Then add a couple of settings to your CKAN config file and you're done, there's
no extra setup steps or non-Python dependencies. (See
the [README](https://github.com/ckan/ckanext-deadoralive#installation-and-usage) for full instructions.)

The link checker can be installed on the same machine that CKAN is on or on a
different machine. Since it does all its communication with CKAN over the API,
it doesn't matter. (You can even have the link checker running automatically on
the server, but also install it on your laptop and sometimes run it manually
from there.)


## Not just for CKAN

The link checker service is not CKAN specific.
Any site that implements the simple API that the service requires can use it
and receive link check results.
`ckanext-deadoralive` provides a reference implementation.

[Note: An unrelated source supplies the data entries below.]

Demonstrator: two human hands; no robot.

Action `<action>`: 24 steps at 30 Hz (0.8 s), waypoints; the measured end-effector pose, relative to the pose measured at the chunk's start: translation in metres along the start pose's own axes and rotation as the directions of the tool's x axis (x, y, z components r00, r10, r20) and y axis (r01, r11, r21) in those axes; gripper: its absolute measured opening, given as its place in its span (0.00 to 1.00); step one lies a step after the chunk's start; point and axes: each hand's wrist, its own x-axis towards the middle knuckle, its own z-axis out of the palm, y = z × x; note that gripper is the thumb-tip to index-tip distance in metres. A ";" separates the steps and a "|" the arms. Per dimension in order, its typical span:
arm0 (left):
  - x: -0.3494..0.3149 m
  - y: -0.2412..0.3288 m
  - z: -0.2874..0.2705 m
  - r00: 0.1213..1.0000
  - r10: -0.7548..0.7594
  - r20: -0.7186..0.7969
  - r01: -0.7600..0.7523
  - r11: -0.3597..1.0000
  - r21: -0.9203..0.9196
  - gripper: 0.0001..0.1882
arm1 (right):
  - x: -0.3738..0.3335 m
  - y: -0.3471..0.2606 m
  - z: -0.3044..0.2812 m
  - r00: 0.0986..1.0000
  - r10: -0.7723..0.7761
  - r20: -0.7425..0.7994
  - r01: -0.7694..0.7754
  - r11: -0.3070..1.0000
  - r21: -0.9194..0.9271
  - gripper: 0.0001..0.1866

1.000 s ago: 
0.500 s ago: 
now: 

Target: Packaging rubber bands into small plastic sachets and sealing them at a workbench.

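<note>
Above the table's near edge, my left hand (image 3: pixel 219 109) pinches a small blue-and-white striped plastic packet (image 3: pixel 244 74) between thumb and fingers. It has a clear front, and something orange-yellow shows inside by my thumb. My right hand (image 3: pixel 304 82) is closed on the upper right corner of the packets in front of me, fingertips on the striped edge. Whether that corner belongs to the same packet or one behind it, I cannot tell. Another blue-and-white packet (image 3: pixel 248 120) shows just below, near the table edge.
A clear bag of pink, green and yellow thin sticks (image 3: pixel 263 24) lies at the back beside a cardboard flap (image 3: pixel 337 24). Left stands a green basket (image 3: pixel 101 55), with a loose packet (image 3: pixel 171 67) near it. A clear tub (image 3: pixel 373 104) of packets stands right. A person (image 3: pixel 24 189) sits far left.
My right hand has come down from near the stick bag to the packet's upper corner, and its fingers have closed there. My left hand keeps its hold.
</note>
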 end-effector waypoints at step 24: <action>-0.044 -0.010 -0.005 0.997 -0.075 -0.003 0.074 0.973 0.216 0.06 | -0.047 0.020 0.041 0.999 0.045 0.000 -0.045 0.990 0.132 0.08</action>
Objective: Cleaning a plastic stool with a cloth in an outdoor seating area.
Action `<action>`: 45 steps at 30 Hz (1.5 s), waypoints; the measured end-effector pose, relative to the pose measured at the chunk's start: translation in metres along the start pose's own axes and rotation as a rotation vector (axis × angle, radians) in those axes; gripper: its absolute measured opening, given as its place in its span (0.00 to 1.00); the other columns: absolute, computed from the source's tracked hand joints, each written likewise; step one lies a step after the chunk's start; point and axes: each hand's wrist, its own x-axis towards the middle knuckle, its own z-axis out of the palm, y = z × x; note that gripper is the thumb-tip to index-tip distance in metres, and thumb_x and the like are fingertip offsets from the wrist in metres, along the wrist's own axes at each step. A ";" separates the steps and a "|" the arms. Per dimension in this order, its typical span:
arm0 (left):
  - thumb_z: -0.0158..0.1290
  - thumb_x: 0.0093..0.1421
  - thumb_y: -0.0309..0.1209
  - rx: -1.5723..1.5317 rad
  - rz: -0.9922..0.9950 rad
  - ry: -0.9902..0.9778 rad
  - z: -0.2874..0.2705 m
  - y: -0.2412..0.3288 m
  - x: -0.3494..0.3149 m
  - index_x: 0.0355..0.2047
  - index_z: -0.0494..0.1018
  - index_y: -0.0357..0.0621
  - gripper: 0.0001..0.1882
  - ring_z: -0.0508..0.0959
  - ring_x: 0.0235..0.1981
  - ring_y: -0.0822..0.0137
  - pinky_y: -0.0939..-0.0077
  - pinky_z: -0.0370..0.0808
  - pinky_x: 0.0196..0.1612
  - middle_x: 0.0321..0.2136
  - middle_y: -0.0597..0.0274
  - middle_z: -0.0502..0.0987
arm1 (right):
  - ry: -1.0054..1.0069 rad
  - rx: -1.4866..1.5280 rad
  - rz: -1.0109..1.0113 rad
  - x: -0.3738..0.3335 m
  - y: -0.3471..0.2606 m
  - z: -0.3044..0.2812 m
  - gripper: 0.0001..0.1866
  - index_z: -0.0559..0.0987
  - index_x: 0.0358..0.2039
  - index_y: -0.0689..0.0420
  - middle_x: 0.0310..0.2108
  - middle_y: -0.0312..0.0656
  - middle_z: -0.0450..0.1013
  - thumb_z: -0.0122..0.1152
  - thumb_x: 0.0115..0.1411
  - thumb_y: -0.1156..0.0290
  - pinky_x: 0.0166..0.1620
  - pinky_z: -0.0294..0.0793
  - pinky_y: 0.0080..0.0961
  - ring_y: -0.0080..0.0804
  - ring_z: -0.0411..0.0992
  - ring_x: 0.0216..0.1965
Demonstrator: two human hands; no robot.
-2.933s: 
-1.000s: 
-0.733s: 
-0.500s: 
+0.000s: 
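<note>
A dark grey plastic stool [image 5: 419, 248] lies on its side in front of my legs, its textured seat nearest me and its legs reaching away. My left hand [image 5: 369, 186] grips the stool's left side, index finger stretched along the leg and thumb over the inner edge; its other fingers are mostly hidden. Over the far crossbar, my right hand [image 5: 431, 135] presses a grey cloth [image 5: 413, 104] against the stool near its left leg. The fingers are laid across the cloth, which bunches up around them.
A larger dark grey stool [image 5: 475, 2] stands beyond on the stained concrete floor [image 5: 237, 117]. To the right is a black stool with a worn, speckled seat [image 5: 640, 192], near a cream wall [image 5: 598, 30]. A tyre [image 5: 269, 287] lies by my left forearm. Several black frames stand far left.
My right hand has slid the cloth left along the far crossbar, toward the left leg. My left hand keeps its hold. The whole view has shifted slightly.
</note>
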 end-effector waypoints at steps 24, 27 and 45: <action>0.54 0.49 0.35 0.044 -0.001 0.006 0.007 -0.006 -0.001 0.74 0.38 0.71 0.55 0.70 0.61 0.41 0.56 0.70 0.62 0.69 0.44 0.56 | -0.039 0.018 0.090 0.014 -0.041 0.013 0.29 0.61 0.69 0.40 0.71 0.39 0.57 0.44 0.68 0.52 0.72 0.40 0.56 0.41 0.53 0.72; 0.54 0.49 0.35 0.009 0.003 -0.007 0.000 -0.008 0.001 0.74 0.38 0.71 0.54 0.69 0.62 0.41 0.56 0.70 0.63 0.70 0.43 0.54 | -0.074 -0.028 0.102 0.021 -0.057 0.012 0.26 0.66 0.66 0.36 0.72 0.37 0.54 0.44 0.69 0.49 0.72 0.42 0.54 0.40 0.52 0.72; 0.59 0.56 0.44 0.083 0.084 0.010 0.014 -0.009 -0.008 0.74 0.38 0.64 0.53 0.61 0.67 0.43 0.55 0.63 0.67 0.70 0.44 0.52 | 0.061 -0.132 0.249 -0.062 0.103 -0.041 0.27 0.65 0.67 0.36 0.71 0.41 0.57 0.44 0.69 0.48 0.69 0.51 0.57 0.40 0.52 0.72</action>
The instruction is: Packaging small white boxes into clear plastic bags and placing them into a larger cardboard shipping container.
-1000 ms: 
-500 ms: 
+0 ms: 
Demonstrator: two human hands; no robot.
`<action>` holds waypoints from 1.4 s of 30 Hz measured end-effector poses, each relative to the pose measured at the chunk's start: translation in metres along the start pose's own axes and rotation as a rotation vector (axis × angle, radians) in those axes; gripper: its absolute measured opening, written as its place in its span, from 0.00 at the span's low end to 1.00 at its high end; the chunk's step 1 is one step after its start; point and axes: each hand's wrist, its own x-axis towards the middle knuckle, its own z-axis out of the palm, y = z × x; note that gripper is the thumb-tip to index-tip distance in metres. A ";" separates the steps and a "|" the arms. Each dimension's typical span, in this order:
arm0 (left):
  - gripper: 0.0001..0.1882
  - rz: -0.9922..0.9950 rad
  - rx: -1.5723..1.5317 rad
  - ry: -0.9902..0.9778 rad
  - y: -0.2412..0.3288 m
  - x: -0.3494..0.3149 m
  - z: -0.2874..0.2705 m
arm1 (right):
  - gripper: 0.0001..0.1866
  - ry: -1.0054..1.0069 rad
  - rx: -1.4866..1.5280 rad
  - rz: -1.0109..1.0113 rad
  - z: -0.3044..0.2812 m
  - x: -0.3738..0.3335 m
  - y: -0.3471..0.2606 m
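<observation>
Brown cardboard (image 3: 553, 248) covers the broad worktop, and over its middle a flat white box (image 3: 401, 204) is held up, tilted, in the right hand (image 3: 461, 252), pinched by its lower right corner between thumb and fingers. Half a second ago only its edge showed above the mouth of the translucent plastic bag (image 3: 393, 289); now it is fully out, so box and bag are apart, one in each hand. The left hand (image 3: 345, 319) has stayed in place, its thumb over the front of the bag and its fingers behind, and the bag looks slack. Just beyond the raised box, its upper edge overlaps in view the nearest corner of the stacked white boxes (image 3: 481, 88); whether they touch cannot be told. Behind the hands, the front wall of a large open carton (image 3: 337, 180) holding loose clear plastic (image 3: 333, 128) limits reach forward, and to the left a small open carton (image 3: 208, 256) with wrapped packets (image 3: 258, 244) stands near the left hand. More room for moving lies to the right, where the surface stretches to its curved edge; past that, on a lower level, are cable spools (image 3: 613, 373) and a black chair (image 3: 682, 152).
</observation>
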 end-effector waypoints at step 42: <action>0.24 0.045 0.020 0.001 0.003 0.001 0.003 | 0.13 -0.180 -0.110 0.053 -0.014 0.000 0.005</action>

The plugin and service communicate with each other over HTTP, using this
protocol:

    Link checker service                                            Client site

    deadoralive                                                     ckanext-deadoralive
                    - Give me up to 50 resources to check ------->
                    <-------------------- [<id_1>, <id_2>, ... ] -  (Gets resource IDs from db)

                    - What's the URL for resource <id_1>? ------->
                    <---- The URL for resource <id_1> is <url_1> -  (Gets URL from db)
    (Checks <url_1>) - Resource <id_1>'s URL is broken ----------->  (Saves result)

                    - What's the URL for resource <id_2>? ------->
                    <---- The URL for resource <id_2> is <url_2> -  (Gets URL from db)
    (Checks <url_2>) - Resource <id_2>'s URL is working --------->  (Saves result)

                ...

`deadoralive` continues the loop of asking for the URL for the next resource
ID, checking the URL, then posting the result until it has checked all 50 URLs.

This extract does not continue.